◆ TASK ITEM ◆
The whole listing below should be output again, word for word.

◆ SUPPLIED MATERIAL ◆

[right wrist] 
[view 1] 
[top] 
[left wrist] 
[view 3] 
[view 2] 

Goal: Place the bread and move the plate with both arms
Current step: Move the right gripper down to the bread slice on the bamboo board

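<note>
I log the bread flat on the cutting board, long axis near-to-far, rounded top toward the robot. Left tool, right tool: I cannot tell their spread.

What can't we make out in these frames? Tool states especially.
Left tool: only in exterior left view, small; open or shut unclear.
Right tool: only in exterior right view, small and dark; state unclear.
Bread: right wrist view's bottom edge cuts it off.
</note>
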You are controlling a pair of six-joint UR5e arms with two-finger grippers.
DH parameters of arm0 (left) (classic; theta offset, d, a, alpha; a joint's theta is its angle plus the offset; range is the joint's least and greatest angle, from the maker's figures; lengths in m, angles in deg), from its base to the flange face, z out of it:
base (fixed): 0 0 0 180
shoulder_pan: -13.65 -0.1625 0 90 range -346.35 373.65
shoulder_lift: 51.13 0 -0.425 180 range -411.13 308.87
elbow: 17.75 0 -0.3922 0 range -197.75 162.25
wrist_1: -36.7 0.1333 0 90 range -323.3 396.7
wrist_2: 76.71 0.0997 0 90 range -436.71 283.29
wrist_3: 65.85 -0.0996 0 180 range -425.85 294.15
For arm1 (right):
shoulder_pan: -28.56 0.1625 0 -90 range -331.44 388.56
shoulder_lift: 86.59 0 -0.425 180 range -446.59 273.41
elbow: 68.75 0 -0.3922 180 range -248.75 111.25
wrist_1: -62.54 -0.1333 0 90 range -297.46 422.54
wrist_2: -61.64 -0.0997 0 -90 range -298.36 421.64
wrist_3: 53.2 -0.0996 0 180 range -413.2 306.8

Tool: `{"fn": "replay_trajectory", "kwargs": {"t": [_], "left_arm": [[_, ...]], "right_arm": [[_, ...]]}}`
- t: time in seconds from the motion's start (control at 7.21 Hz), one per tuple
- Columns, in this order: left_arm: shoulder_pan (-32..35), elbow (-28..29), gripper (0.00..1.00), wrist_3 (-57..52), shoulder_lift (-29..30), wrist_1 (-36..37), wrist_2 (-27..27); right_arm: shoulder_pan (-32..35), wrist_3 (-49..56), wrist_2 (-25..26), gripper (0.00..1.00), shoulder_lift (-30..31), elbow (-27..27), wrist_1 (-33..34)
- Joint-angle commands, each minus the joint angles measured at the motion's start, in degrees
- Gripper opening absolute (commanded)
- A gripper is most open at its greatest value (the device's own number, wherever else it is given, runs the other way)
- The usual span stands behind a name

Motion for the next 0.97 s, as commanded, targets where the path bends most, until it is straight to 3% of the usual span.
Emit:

◆ TASK RESULT ◆
[right wrist] 
[view 1] 
[top] 
[left wrist] 
[view 3] 
[view 2] 

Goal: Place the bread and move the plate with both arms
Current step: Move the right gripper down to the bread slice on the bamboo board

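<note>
I log the bread flat on the cutting board, long axis near-to-far, rounded top toward the robot. Left tool, right tool: I cannot tell their spread.

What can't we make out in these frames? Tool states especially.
Left tool: only in exterior left view, small; open or shut unclear.
Right tool: only in exterior right view, small and dark; state unclear.
Bread: right wrist view's bottom edge cuts it off.
</note>
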You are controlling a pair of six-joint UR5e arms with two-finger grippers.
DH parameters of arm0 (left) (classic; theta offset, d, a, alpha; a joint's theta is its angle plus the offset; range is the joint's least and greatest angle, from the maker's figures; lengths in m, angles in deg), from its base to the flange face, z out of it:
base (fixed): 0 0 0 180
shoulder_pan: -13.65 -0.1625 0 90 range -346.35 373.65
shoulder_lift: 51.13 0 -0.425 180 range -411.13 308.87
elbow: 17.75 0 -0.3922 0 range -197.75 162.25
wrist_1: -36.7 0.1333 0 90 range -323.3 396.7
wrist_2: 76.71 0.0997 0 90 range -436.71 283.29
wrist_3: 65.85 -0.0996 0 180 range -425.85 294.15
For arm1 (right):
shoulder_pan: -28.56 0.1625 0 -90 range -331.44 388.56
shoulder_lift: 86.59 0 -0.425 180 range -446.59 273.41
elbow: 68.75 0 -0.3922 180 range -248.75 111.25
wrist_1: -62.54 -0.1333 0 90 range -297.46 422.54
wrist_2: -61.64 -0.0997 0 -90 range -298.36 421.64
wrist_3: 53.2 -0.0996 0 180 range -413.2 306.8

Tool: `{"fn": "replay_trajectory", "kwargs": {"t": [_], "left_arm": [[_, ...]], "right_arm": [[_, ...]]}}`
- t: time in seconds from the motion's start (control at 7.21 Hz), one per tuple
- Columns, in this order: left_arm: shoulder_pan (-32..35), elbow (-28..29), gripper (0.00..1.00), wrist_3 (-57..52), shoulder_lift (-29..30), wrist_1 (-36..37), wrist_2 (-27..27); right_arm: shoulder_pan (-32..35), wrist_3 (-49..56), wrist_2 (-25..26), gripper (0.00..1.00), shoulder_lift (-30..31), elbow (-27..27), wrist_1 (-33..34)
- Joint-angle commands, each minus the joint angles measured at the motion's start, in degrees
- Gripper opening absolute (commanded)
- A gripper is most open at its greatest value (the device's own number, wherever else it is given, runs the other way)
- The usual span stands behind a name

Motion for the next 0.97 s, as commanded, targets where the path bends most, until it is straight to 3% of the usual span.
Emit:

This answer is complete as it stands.